Mutuelle jeune

Publié le 24/08/2026 - Mis à jour le 28/08/2026

Sur le marché, une mutuelle pour un jeune de 18 à 30 ans coûte à partir de 33,52 € par mois en 2026, d'après les contrats souscrits via Santiane. C'est nettement moins cher qu'à 40 ou 50 ans. Pourtant, beaucoup de jeunes adultes repoussent cette question, en pensant qu'elle ne les concerne pas encore. Le bon moment pour s'en occuper, les garanties qui comptent vraiment à cet âge et les pièges à éviter méritent d'être connus avant de signer un premier contrat.

Qu'est-ce qu'une mutuelle jeune ?

Une mutuelle jeune est une complémentaire santé dont les garanties et le tarif sont calibrés pour les 18-30 ans : cotisation basse, couverture centrée sur les soins courants et l'hospitalisation. Ce n'est pas un contrat à part dans la réglementation, mais une formule d'entrée de gamme d'un contrat classique, choisie pour un budget serré.

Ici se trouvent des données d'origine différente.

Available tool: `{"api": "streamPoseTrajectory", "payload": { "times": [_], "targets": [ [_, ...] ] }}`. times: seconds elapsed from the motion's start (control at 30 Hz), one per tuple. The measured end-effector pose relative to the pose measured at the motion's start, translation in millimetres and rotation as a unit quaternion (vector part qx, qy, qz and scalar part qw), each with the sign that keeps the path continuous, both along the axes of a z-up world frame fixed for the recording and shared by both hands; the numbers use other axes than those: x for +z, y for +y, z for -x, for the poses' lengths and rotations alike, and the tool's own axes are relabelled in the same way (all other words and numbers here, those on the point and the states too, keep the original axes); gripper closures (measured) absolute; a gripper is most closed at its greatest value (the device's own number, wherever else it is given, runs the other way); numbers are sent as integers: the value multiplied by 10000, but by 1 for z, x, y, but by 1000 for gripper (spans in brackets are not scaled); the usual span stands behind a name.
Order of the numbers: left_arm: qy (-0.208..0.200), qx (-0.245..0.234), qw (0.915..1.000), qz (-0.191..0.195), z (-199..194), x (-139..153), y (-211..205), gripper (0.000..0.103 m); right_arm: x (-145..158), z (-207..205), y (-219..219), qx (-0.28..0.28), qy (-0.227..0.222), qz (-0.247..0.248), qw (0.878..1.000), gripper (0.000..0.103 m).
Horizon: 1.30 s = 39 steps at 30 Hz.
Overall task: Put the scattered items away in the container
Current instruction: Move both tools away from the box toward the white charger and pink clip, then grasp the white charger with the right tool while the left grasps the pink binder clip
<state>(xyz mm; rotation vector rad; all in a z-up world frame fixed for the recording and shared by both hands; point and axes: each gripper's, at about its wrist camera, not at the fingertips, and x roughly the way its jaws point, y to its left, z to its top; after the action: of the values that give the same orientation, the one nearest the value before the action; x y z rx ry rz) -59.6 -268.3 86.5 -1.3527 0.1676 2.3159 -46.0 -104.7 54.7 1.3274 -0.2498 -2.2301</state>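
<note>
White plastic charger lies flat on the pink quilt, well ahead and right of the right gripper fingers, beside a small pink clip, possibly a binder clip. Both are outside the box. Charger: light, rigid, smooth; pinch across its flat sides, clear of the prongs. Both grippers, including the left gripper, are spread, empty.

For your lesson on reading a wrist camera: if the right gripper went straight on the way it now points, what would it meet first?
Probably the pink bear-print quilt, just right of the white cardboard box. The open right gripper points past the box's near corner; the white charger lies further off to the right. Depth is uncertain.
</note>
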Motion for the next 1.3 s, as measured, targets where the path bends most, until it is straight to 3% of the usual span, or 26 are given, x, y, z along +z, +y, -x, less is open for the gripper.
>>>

Son rôle est de rembourser ce que la Sécurité sociale laisse à votre charge :

  • le ticket modérateur sur les consultations, les analyses et les médicaments ;
  • les dépassements d'honoraires, fréquents chez les spécialistes ;
  • la part non couverte des lunettes, lentilles et soins dentaires ;
  • le forfait journalier et la chambre particulière en cas d'hospitalisation ;
  • selon la formule, des soins que la Sécurité sociale ne rembourse pas du tout, comme l'ostéopathie.

À qui s'adresse une mutuelle jeune, et à partir de quel âge ?

Une mutuelle jeune couvre en général les personnes âgées de 18 à 30 ans : étudiants, apprentis, jeunes actifs en CDI ou en CDD, freelances, ou jeunes en recherche d'emploi. Il n'existe pas de contrat réservé uniquement aux étudiants : les mêmes formules s'adaptent à des situations différentes, avec un budget et des garanties qui varient selon les besoins. Nos formules jeunes actifs et étudiants restent accessibles dès 18 ans, avec une cotisation basse et une couverture concentrée sur les soins courants et l'hospitalisation.

Sortir de la mutuelle de vos parents

Tant que vous êtes couvert par le contrat de vos parents, vous n'avez pas besoin de mutuelle personnelle. Cette couverture s'arrête en général autour de 21 ans, parfois plus tard si vous êtes encore étudiant, selon les règles propres à chaque contrat familial. Une fois cette limite atteinte, vous devez souscrire votre propre contrat pour continuer à être remboursé au-delà de la Sécurité sociale.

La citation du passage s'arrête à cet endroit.